Inflation in Slovakia reached single digits in July for the first time in 16 months. This was helped by the abolition of radio and television licence fees, says UniCredit Bank analyst Lubomir Korsnak. According to the analyst, inflation has already peaked and will continue to slow in the coming months. "The moderation in (year-on-year) inflation will be supported by a strong base effect, i.e. last year's high level, but weakening domestic consumer demand will also play its part. Conversely, rising wages could continue to act as a brake on inflationary easing," the analyst says.
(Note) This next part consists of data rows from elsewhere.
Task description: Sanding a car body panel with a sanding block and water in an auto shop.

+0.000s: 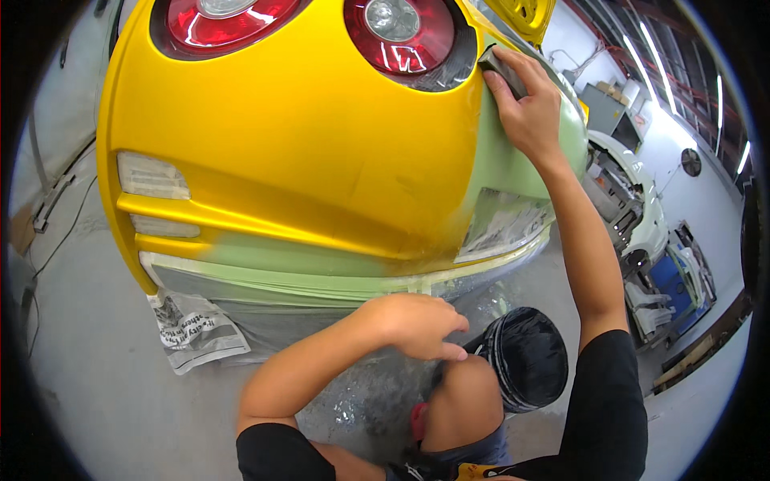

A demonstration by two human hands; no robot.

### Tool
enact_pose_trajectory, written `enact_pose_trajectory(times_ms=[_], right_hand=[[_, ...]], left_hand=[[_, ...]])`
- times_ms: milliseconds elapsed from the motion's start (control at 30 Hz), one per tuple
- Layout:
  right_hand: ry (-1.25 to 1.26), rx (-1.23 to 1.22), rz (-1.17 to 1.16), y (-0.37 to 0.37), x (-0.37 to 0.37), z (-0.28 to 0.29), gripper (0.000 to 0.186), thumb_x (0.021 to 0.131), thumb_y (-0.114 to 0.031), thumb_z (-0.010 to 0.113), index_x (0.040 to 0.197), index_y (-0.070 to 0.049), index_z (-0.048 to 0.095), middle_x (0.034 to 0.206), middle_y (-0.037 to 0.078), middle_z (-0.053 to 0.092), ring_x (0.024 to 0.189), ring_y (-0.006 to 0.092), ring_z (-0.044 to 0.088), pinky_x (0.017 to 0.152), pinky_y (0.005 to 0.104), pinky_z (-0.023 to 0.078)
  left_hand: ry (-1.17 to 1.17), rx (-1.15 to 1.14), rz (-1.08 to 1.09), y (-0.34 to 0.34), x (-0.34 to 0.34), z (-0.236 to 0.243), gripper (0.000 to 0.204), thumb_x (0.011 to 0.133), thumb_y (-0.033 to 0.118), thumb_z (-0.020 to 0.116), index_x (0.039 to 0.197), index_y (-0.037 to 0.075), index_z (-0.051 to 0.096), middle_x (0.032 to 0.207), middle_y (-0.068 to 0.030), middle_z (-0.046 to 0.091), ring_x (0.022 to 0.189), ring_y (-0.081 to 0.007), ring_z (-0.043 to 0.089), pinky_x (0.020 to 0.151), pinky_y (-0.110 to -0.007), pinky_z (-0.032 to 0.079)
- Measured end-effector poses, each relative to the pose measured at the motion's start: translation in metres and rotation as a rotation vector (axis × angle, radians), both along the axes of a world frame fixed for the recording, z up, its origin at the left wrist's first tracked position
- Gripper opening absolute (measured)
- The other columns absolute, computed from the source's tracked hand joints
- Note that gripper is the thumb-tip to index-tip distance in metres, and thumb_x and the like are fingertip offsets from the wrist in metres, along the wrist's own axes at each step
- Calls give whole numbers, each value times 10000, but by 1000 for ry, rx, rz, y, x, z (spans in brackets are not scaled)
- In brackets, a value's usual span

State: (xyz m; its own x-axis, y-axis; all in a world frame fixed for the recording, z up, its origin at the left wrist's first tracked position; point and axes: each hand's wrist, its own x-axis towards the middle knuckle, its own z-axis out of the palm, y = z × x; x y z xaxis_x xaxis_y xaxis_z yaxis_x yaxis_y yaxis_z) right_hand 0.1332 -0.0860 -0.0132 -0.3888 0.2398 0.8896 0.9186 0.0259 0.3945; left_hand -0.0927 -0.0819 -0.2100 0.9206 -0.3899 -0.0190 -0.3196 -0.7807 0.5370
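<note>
My right hand (529, 108) grips a grey sanding block (505, 78) against the pale green coated corner (513, 164) of a yellow car's rear bumper (305, 152), beside the right round red tail light (401, 40). My left hand (425, 329) hangs open and empty just above my bent knee (461, 405), fingers slightly curled and apart, below the bumper's lower green band (265, 276). Masked patches (152, 176) cover openings on the bumper, and a taped newspaper sheet (200, 329) hangs at its lower left.
A black bucket (529, 361) stands right of my knee on the grey floor (96, 345). A cable (68, 236) lies along the left. At the right are a white car body (626, 200), stacked panels (674, 284), a cabinet (609, 108) and a wall fan (690, 160).
</note>
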Motion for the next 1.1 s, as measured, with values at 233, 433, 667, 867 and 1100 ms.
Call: enact_pose_trajectory(times_ms=[233, 433, 667, 867, 1100], right_hand=[[52, -32, -74, -1, -5, 8, 309, 881, -194, 773, 1157, -57, 746, 1090, 164, 748, 1020, 339, 717, 907, 392, 542], [154, -72, -136, 15, -9, 41, 322, 902, -230, 753, 1175, -58, 746, 1136, 169, 743, 1054, 336, 712, 925, 391, 539], [117, 60, -117, -26, -20, -68, 333, 869, -119, 771, 1197, -72, 736, 1134, 152, 741, 1080, 329, 696, 970, 406, 521], [171, 45, -108, -10, -28, -40, 298, 885, -126, 753, 1169, -42, 720, 1113, 163, 736, 1018, 350, 692, 895, 412, 530], [199, 61, -209, -50, -35, -132, 345, 852, -92, 776, 1195, -81, 734, 1205, 153, 721, 1094, 342, 667, 978, 439, 485]], left_hand=[[-6, -28, -96, 15, -10, -2, 624, 1005, 534, 576, 1385, 40, 583, 1243, -242, 668, 1219, -414, 597, 1032, -476, 480], [-58, -109, -201, 24, -17, -4, 634, 1005, 540, 573, 1395, 41, 581, 1249, -242, 668, 1221, -420, 596, 1038, -471, 477], [-122, -110, -203, 31, -30, 0, 641, 1000, 540, 587, 1397, 36, 578, 1268, -246, 666, 1204, -418, 613, 1030, -464, 488], [-159, -102, -174, 32, -34, 7, 649, 991, 546, 600, 1396, 39, 581, 1251, -247, 674, 1187, -412, 627, 1023, -463, 493], [-167, -111, -96, 49, -49, 17, 643, 970, 539, 625, 1345, 18, 619, 1189, -254, 701, 1130, -418, 659, 974, -468, 519]])
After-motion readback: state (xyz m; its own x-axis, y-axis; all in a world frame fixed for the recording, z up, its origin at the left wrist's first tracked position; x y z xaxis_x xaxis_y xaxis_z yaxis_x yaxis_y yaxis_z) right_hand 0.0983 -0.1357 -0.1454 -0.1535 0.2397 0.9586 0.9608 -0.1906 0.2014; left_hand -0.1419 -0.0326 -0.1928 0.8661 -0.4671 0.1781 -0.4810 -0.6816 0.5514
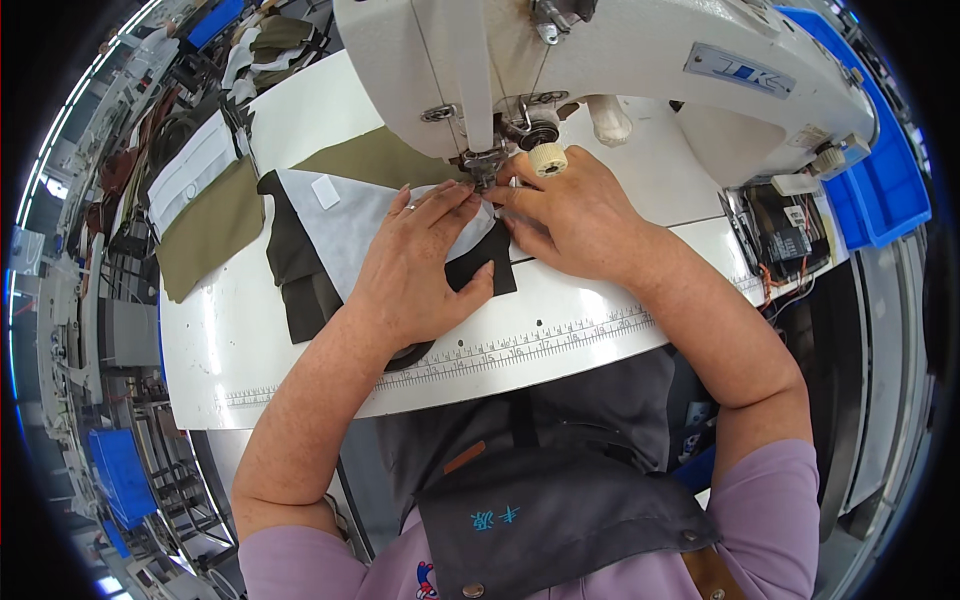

Experts do not expect market energy prices to be fully reflected in gas, heating and electricity prices for Slovak households next year. The state will again partially dampen the price growth of these items.
Higher meat or oil costs have prevented a significant fall in food prices. Lubomir Korsnak points out that prices of services have also risen. Companies have been reflecting their own higher costs in prices for a longer period of time: "We have also seen changes in transport services, where we have seen a gradual increase in prices due to higher fuel or electricity costs."
Companies are also reflecting higher prices in higher salary increases for their employees. Lubomir Korsnak continues: "These make up a fairly significant part of the final price of some services. For example, hairdressers, restaurants and hotels".
Despite the fact that inflation has fallen to 10 per cent, Slovakia had the highest inflation rate in the eurozone, according to preliminary data from Eurostat.